Diagnosis – The diagnosis of primary megaureter is made by ultrasonography that demonstrates both hydronephrosis and a dilated ureter (hydroureteronephrosis). (See 'Diagnosis' above.)

Further evaluation – After the diagnosis of megaureter is made, further evaluation determines the type of megaureter (eg, refluxing, obstructed), which guides management. (See 'Further evaluation' above.)

Voiding cystourethrography (VCUG) is performed in all patients with megaureters to detect the presence or absence of vesicoureteral reflux (VUR).

Diuretic renography (renal scan and the administration of a diuretic) is used to detect urinary tract obstruction. It is performed in cases with severe hydronephrosis or those with reflux and poor ureter drainage noted on VCUG.

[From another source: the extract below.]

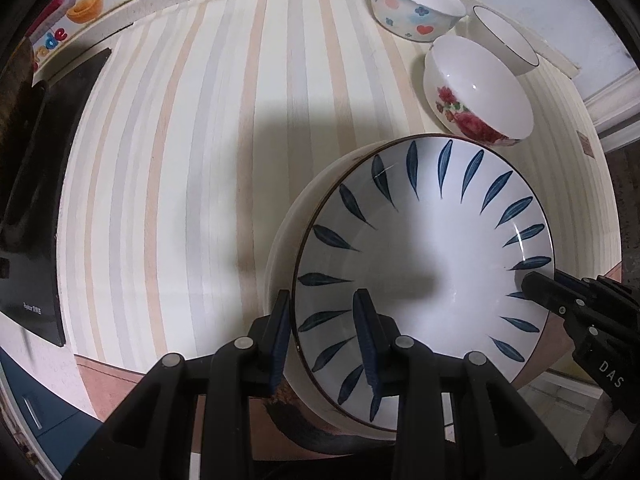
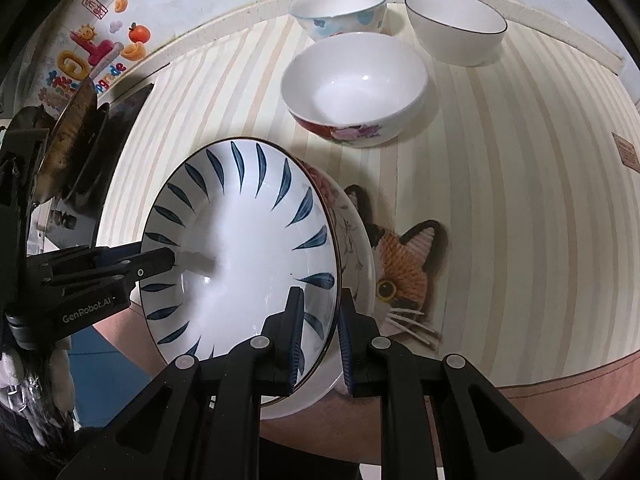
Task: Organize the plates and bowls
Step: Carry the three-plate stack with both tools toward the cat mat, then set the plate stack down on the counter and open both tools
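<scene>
The left claw (image 1: 324, 336) is sitting closest to the lens, its two blue-padded fingers clamping the near rim of a wide leaf-patterned bowl (image 1: 424, 264), one finger outside the wall and one inside. The right claw (image 2: 320, 336) is pinching the opposite rim of the same bowl in the same way. Seen from the right wrist, the leaf-patterned bowl is resting inside a flowered dish (image 2: 352, 240), and the pair is sitting tilted over the near edge of the striped surface (image 1: 192, 152), partly covering a cat picture (image 2: 404, 276). Further back, three smaller bowls are standing close together: a rose bowl (image 1: 476, 92) just beyond the big bowl, a hearts bowl (image 1: 416, 4) and a plain white bowl (image 1: 504, 40) behind it near the wall.
</scene>
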A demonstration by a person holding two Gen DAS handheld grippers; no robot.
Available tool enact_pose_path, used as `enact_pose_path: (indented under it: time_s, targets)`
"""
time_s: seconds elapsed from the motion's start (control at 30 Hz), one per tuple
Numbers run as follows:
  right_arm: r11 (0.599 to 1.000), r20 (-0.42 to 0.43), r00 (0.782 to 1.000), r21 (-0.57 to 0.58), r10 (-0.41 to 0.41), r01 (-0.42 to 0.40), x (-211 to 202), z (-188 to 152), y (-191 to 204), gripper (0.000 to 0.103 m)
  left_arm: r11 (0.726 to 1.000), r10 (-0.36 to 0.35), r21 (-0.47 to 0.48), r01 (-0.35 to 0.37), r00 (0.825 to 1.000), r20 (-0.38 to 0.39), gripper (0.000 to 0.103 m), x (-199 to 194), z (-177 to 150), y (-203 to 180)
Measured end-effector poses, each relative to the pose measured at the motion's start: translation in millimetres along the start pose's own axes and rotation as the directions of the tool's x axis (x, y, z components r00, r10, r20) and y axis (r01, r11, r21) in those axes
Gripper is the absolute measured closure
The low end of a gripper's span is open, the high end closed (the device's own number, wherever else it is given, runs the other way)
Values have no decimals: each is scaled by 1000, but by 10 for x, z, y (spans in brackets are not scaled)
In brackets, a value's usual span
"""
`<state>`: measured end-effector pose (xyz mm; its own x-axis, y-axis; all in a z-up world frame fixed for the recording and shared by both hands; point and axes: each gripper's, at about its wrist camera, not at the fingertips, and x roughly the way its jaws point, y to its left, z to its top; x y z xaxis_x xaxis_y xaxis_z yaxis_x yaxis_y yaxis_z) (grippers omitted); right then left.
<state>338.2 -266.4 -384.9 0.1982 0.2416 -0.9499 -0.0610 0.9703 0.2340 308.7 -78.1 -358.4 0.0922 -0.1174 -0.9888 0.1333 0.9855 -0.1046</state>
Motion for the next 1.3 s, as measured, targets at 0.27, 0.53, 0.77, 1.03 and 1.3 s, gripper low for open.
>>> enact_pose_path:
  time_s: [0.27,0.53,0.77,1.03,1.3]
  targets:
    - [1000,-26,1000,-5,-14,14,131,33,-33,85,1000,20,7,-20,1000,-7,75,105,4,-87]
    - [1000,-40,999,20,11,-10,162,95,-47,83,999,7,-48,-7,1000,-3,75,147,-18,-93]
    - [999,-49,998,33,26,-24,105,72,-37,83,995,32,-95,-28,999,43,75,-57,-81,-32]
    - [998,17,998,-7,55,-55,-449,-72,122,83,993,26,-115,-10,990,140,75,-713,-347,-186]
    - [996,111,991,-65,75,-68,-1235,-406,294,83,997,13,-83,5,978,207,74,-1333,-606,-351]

Differential diagnosis – Imaging studies differentiate primary megaureter from other causes of hydronephrosis, including ureteropelvic junction obstruction, posterior urethral valves, and ureterocele. (See 'Differential diagnosis' above.)

Management – There are no randomized trials that provide evidence for the optimal management of primary megaureter. The following management regimen is based upon observational studies, and the experience and opinions of the author.

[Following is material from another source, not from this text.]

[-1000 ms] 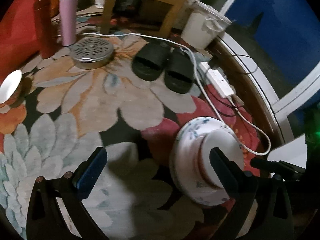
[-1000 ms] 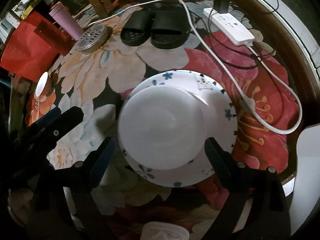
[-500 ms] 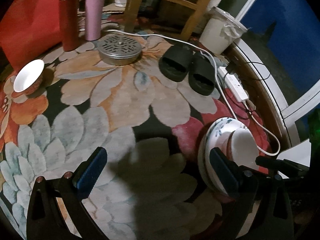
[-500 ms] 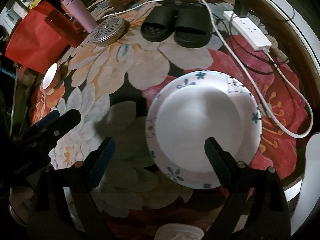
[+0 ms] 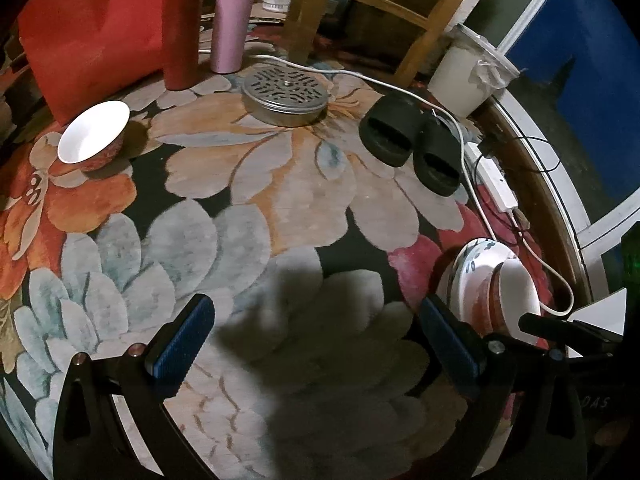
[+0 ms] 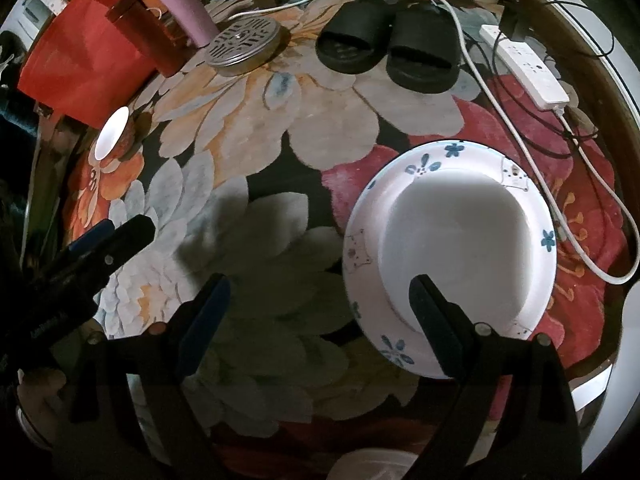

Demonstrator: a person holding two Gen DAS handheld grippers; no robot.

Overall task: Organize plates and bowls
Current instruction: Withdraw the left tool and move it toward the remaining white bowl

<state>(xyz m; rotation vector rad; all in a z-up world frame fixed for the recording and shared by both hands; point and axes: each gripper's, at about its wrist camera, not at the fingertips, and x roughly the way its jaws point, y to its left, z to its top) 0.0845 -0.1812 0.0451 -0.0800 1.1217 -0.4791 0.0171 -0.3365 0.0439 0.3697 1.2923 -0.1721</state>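
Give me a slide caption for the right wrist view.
Open right gripper above a floral rug, beside a bowl on a blue-flowered plate; a second bowl sits far left.

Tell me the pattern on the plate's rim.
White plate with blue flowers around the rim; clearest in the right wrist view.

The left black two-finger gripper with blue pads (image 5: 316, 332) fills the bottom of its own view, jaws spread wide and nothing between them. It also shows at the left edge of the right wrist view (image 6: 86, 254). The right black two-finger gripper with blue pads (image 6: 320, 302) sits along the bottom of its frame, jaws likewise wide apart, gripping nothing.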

We suggest not performing prenatal intervention or early delivery in fetuses with megaureter (Grade 2C). (See 'Prenatal management' above.)

In symptomatic patients with any type of megaureter, we suggest surgical intervention to relieve the obstruction (movie 1) (Grade 2C). (See 'Our approach' above.)

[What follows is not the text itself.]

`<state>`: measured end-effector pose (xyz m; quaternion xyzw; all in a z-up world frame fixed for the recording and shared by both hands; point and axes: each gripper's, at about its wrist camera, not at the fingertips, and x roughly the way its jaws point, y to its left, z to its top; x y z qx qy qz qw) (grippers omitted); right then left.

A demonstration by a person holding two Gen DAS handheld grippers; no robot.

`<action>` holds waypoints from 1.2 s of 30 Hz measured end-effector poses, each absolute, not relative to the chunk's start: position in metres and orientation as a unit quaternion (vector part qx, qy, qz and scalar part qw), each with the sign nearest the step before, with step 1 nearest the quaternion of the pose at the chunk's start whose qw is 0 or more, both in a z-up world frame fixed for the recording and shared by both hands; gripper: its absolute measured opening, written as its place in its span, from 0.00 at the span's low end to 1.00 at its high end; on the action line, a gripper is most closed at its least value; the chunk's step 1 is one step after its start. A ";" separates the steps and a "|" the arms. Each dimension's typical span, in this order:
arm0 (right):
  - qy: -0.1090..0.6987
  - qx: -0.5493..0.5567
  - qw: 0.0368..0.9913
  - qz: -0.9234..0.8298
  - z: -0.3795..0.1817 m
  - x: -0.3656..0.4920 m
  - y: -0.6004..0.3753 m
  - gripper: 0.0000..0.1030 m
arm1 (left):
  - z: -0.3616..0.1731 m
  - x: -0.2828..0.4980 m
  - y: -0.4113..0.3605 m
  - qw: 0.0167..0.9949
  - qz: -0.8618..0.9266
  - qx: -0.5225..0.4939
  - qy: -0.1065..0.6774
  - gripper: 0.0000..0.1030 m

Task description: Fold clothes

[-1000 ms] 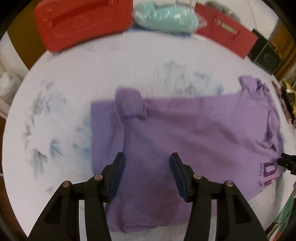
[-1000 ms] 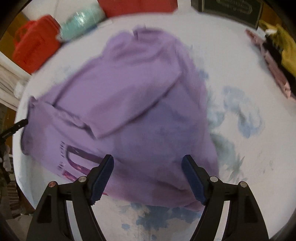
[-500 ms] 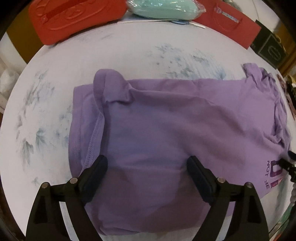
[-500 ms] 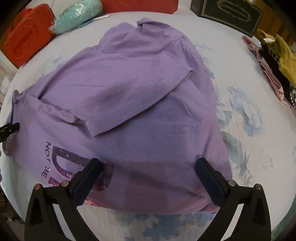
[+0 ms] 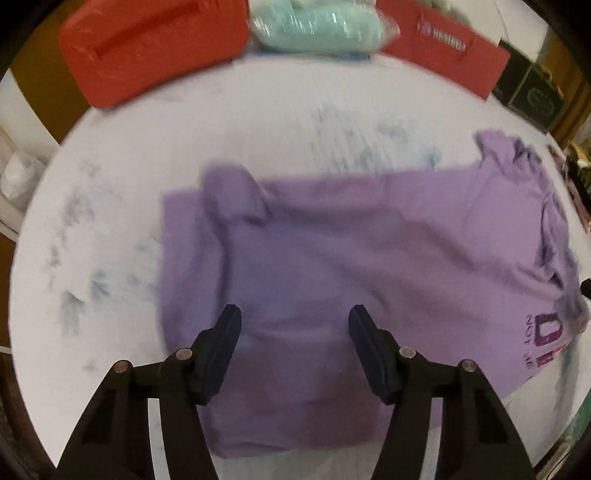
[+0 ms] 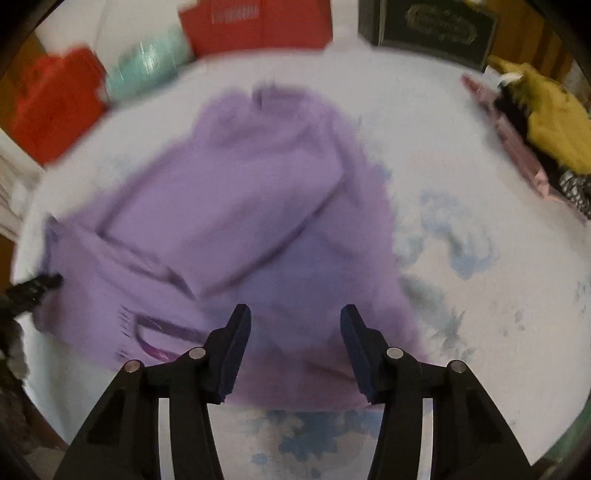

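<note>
**Purple T-shirt part-folded, both grippers empty above it**

Purple T-shirt [image 5: 369,266] lies spread on the white, blue-flowered surface [image 5: 258,122]. In the left wrist view it runs left to right; one side panel with its sleeve [image 5: 232,199] is laid over the body, so the first lengthwise fold looks done. Printed front shows only at the far right end [image 5: 539,339]. In the right wrist view the shirt [image 6: 236,206] fills the middle, the folded-over panel lying diagonally across it.

Left gripper [image 5: 295,325]: jaws partly apart, have just been closing from wider, nothing between them. It points down at the near edge of the shirt, above the cloth, not pinching it.

Right gripper [image 6: 295,321]: jaws at a middling gap, also just closing, nothing held. It hangs over the near hem beside the print [image 6: 147,332].

My reading: the cloth was let go so the fold settles flat; both grippers sit over the near edge, likely to take fresh hold for the next fold.

Clutter along the far edge: red bag [image 5: 155,48], pale green bundle [image 5: 317,26]. Other clothes heaped at the right [image 6: 546,122], well apart from the shirt. Both views motion-blurred.
</note>
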<state>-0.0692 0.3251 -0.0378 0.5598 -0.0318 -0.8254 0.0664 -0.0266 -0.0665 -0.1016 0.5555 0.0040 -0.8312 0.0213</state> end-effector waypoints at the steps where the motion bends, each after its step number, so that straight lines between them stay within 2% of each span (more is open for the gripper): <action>1: -0.036 0.546 0.067 -0.834 -0.031 -0.072 0.326 0.49 | -0.093 -0.025 -0.069 0.023 -0.840 0.542 0.000 0.60; 6: -0.070 0.528 0.074 -0.843 -0.038 -0.094 0.332 0.49 | -0.056 -0.039 -0.086 0.030 -0.874 0.485 0.011 0.60; 7: -0.078 0.529 0.075 -0.842 -0.043 -0.099 0.333 0.40 | -0.058 -0.047 -0.090 0.031 -0.873 0.486 0.020 0.59; 8: -0.085 0.535 0.078 -0.837 -0.049 -0.100 0.335 0.24 | -0.064 -0.058 -0.091 0.032 -0.868 0.494 0.026 0.54; 9: -0.090 0.544 0.081 -0.830 -0.058 -0.098 0.336 0.20 | -0.070 -0.062 -0.095 0.037 -0.862 0.504 0.033 0.49; 10: -0.096 0.553 0.084 -0.823 -0.066 -0.097 0.338 0.20 | -0.074 -0.063 -0.097 0.038 -0.857 0.512 0.037 0.43; 23: -0.068 0.573 0.053 -0.815 -0.100 -0.115 0.333 0.21 | -0.108 -0.088 -0.105 0.063 -0.834 0.549 0.014 0.42; 24: -0.059 0.571 0.054 -0.817 -0.101 -0.117 0.330 0.21 | -0.108 -0.088 -0.104 0.064 -0.836 0.544 0.018 0.39; 25: -0.054 0.569 0.057 -0.818 -0.101 -0.118 0.328 0.21 | -0.107 -0.088 -0.103 0.065 -0.839 0.540 0.022 0.17; 26: -0.053 0.568 0.061 -0.819 -0.101 -0.120 0.326 0.15 | -0.107 -0.088 -0.101 0.056 -0.839 0.540 0.024 0.05; 28: -0.065 0.562 0.078 -0.821 -0.097 -0.122 0.326 0.05 | -0.099 -0.087 -0.098 0.056 -0.846 0.529 0.026 0.05; 36: -0.095 0.466 0.095 -0.874 -0.018 -0.156 0.335 0.05 | -0.051 -0.089 -0.125 0.085 -0.877 0.469 0.059 0.05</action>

In asymptomatic patients with nonrefluxing, nonobstructed megaureters (image 5), we suggest nonoperative management (Grade 2C). This includes monitoring with annual ultrasounds and prophylactic antibiotics until the patient is toilet trained. Surgery is indicated if there is subsequent development of symptoms, or evidence of obstruction or impaired renal function. (See 'Nonrefluxing megaureter' above and 'Our approach' above.)

In asymptomatic patients with obstructed megaureter (picture 1), we suggest surgical correction (Grade 2C). (See 'Our approach' above.)

In asymptomatic patients with refluxing, nonobstructed megaureters, we suggest either medical treatment with prophylactic antibiotics and ongoing monitoring, or surgical correction (Grade 2C). (See "Management of vesicoureteral reflux".)